To Bless the Space between Us, by John O’Donohue. O’Donohue was an Irish Catholic priest, poet and philosopher who died (at a young age) as this book was published. It is a book of original blessings for the thresholds of life, written with an earthy hope and a deep conviction about the power of blessing – God’s blessing and our own. I've grieved his death. He was about my age when he died. I wish I would have known him.

Manifesting God, by Thomas Keating. Keating offers an introduction to contemplative prayer. I’ve read him for almost two decades now and am always helped by the way he communicates difficult truth in very plain and simple ways. I trust him as a spiritual guide in the same way I trust Chittister and Rohr, for in their own way, each speaks out of the inner well of their personal encounter with God.

Spiritual Direction: Wisdom for the Long Walk of Faith
, by Henri Nouwen. Compiled ten years after Nouwen’s death, the book collects some of Nouwen’s unpublished papers and talks about the spiritual journey. Nouwen has long been a trusted spiritual guide, but I didn't find this to be one of his better books (there is probably a reason some of these talks and articles largely went unpublished until now). Still, if you love Nouwen, you will find this book helpful.

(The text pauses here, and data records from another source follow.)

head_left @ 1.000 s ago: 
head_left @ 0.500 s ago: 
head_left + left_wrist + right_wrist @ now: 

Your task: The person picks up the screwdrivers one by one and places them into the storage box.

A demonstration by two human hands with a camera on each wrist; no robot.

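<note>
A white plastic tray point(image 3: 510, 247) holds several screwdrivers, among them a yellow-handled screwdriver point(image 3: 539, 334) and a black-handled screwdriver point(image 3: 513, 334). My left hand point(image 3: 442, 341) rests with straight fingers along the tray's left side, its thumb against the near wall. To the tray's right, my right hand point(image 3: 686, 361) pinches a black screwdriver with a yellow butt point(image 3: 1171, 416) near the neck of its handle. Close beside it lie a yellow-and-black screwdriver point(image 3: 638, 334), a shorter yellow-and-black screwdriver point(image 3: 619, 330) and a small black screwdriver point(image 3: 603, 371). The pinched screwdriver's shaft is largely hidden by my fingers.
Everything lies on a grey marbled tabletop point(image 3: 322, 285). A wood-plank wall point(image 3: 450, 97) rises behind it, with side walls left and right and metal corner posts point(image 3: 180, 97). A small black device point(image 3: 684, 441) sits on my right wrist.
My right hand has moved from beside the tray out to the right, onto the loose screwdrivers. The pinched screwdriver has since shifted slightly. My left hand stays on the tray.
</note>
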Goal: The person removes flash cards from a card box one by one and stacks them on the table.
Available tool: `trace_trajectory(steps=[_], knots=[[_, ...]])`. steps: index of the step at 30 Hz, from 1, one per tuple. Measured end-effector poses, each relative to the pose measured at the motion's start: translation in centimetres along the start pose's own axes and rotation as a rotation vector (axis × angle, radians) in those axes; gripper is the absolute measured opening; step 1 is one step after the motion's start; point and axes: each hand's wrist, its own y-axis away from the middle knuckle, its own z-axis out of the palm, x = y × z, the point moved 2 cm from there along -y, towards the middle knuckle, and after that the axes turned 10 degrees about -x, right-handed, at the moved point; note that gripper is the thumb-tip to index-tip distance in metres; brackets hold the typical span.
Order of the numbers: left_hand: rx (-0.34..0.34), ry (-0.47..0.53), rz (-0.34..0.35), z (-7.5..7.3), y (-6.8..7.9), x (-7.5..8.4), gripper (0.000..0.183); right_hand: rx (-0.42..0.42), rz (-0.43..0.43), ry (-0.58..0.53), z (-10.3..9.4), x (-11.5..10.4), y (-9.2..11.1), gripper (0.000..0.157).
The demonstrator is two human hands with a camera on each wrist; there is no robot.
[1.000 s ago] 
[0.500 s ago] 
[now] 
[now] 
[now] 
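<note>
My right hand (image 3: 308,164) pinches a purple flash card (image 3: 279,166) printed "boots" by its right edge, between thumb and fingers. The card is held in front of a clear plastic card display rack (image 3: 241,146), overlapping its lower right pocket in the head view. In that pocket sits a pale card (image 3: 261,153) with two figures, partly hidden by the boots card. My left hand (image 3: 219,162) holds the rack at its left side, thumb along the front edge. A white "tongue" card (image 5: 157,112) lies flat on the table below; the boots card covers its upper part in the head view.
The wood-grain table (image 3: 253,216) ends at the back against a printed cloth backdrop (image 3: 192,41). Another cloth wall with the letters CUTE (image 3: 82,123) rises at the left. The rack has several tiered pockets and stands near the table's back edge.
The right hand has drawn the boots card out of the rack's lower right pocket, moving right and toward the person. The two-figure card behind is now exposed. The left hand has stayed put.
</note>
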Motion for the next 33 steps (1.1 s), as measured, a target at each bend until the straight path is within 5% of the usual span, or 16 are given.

Listening for the Heartbeat of God: A Celtic Spirituality
, by J. Philip Newell. Newell deals with the critical foundations of Celtic spirituality by linking theological ideas historically with Celtic writers. I thought the book started out strong (the first two chapters had me very excited!) and then tailed off by the last couple of chapters. Nonetheless, those interested in Celtic spirituality will enjoy the book.

Sacred Space 2012
. This is a daily devotional book I’ve used for several years. I still use it for my morning prayer. A scripture passage is provided for each day of the year, as well as suggestions for prayer. Many folks find it to be a helpful resource for daily prayer. Produced by Irish Jesuits, it is also available online at

Love That Dog, by Sharon Creech. I love the other books I’ve put on this list. This is the one I hope you pick up, though. You can read it in less than 15 minutes. You’ll laugh. You’ll cry. You’ll cheer. It’s written for children, but I’ve never found an adult who didn’t love it. I first read it several years ago at the recommendation of a friend who knew I loved poetry. She thought of me because some familiar, classical poems make an impact on the boy in the story. In the years since first reading it, I go back regularly for a quick read of the book, just to remind myself of the power of poetry in evoking the soul.

Those are my recommendations. I hope some new reading is on your list for 2012. Try the "Three-Chapter-Rule." Remember, every choice to read one book . . . well, you know the rest.

Sometime early in 2012 I'll post a list of books that are on my waiting list, that is, those I've either just started or are "on deck," waiting for the "Three-Chapter-Rule."

Happy reading in 2012!

1 comment:

Anonymous said...

One evening while wandering in Barnes & Noble, i ran across the LOVE THAT DOG book you recommended here. OMG what a delightful read!! thanks so much for referring it.